De plus, dans les États et dans les villes, les gouverneurs et les maires démocrates ont cherché à rendre une intervention de l’armée inutile en employant la Garde nationale et une police massivement armée pour effectuer le sale boulot d’attaquer les manifestants. Déjà, près d’une douzaine de personnes ont été tuées et dix-mille arrêtées dans les manifestations.

Il est tout à fait naturel qu’à ce stade précoce de développement d’une crise révolutionnaire les masses qui manifestent entrent en lutte sans conception claire de ce qu’elles combattent ni de ce pour quoi elles se battent, mais seulement avec la compréhension qu’elles ne peuvent plus supporter le régime actuel. Mais leurs aspirations démocratiques ne peuvent être réalisées que dans la mesure où la classe ouvrière apparait comme la force dirigeante et décisive du mouvement de masse en cours. L’ennemi doit être correctement identifié. Ce n’est pas uniquement une question de forces de police voyous ou de flics racistes. La source de l’attaque contre les droits démocratiques est l’oligarchie financière et le capitalisme, le système social et économique sur lesquels reposent sa richesse et son pouvoir.

Par conséquent, la défense des droits démocratiques doit être basée sur un programme socialiste qui vise le transfert du pouvoir politique à la classe ouvrière et la restructuration économique globale de la société.

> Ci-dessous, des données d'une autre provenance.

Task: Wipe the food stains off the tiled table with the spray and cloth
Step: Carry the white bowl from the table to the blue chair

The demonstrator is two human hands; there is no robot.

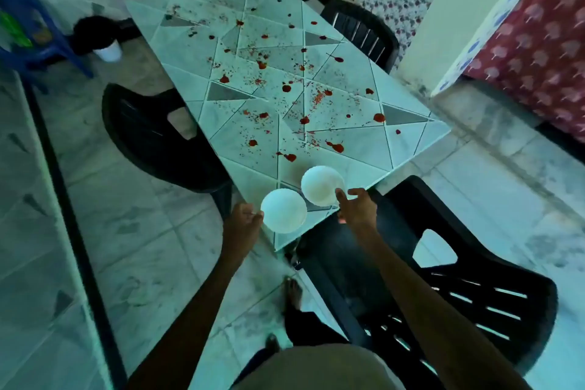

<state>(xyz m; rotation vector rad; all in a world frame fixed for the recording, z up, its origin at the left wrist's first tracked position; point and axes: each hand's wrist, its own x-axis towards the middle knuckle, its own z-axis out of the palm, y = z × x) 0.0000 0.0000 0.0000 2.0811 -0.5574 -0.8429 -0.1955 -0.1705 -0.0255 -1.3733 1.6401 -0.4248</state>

Le Parti de l’égalité socialiste demande aux travailleurs et aux jeunes opposés à la violence policière de tirer les conclusions nécessaires de leurs expériences et entreprendre la lutte pour construire une direction socialiste dans la classe ouvrière. La lutte contre les violences policières doit se fondre avec les luttes montantes des travailleurs, aux États-Unis et dans le monde entier, contre l’inégalité, l’exploitation, la guerre, l’autoritarisme et le système capitaliste de profit.